Returning to the office: Choose a Model
There is no manual for how to lead in a pandemic. There is no right way to do this, but there is a safe and equitable way to return to the office. All of our panelists echoed one another in saying that the ultimate model for returning to the office is still in review as they respond to the news and CDC recommendations concerning the Delta Variant of COVID-19.
Some businesses like Spotify are allowing employees to continue working from home, but leaders both at Spotify and across the four partnerships are still eager to take advantage of the benefits of being in-person. While some businesses can remain productive with a fully remote model, Sara Fass from Bridgewater Associates reminded us that allotting time to gather in-person for collaboration, culture-building, community and overall togetherness is integral to an exceptional work experience.
In fact, Bridgewater Associates represents the many businesses that employed essential workers. Part of the return to office for Bridgewater Associates involves a continued adherence to CDC guidelines for essential workers until September of 2021. After which, adherence to new information about the Delta Variant will influence what returning to the office should look like.
Spectrum REACH is currently using the fairly well-known hybrid model, which involves a combination of time spent in a central work location and time spent working from home and WW is reimagining the “office space” and planning for reopening with a developing global philosophy called “Work from Wherever.” This means that while employees have had the choice to re-enter a collaborative office space since mid-July, working from wherever you are is permissible as long as expected duties are fulfilled.

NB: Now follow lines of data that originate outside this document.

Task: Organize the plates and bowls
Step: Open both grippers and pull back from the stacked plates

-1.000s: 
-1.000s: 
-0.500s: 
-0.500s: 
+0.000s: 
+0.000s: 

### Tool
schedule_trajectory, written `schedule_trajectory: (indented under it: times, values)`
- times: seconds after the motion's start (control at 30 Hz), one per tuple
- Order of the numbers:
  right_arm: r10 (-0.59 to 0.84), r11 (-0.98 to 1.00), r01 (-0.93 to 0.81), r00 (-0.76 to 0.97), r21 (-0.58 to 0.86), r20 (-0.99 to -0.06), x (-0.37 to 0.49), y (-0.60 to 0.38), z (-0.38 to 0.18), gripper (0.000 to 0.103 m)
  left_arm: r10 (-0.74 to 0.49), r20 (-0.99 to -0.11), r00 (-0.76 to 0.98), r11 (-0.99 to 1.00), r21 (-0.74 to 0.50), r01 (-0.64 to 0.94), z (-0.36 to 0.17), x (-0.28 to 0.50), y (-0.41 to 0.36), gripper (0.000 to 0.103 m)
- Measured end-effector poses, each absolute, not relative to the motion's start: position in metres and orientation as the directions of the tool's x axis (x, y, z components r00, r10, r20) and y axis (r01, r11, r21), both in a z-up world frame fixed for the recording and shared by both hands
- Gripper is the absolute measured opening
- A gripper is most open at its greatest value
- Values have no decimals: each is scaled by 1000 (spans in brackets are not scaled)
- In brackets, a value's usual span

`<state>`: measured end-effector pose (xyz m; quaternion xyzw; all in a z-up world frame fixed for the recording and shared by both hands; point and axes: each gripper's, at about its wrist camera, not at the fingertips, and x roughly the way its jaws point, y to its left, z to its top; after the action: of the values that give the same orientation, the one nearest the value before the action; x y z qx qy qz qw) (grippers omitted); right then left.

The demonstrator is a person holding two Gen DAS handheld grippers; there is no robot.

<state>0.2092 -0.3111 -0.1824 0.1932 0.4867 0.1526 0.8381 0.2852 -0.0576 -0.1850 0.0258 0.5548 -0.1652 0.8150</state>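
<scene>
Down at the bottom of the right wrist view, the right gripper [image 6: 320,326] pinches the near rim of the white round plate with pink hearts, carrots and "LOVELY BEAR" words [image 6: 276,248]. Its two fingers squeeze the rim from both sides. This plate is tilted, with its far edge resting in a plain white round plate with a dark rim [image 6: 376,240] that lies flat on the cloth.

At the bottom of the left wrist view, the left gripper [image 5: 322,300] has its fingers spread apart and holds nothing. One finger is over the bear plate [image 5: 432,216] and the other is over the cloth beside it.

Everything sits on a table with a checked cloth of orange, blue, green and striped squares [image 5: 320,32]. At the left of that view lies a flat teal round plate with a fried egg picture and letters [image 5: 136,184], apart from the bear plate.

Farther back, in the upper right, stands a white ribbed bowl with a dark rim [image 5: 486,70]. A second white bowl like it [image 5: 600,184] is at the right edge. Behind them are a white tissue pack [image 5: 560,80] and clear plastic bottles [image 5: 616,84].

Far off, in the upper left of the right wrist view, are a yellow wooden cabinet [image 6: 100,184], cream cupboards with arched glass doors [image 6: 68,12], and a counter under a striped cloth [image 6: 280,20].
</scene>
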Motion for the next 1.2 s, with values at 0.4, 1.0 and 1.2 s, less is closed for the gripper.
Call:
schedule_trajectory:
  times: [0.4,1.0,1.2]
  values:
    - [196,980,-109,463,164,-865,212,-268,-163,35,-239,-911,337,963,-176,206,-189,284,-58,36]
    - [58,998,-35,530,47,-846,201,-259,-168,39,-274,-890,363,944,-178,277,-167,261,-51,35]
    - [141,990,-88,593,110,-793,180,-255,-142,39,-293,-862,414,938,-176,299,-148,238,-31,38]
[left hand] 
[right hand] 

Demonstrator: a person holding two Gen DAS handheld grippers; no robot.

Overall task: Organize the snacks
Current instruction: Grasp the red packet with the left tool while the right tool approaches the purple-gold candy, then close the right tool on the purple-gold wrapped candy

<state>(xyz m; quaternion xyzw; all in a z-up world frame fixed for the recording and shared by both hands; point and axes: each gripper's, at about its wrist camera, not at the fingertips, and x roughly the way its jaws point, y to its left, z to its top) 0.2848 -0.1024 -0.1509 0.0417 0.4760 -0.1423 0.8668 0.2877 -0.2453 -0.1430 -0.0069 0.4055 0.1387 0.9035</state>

During our panel discussion, WW’s Anna Paskow stated that, “work is what you do, not when, where and how.”
Exceptional Leadership: Consider your priorities
Each of our panelists appear to be open as to what the return to office could potentially look like. Though current procedures differ, one thing was consistently true for all when it came to the long term plan and that was: nothing has been set in stone.
It was like getting the unique opportunity to sit in on a board meeting to see just how bosses arrive at decisions that impact entire companies. In fact, members and other partners with Luminary are in the same position as they consider what’s next for the companies they work for and lead. We asked our panelists what types of factors they consider as they make preliminary and long term decisions that are sure to greatly impact their employees and the overall business structures that they oversee.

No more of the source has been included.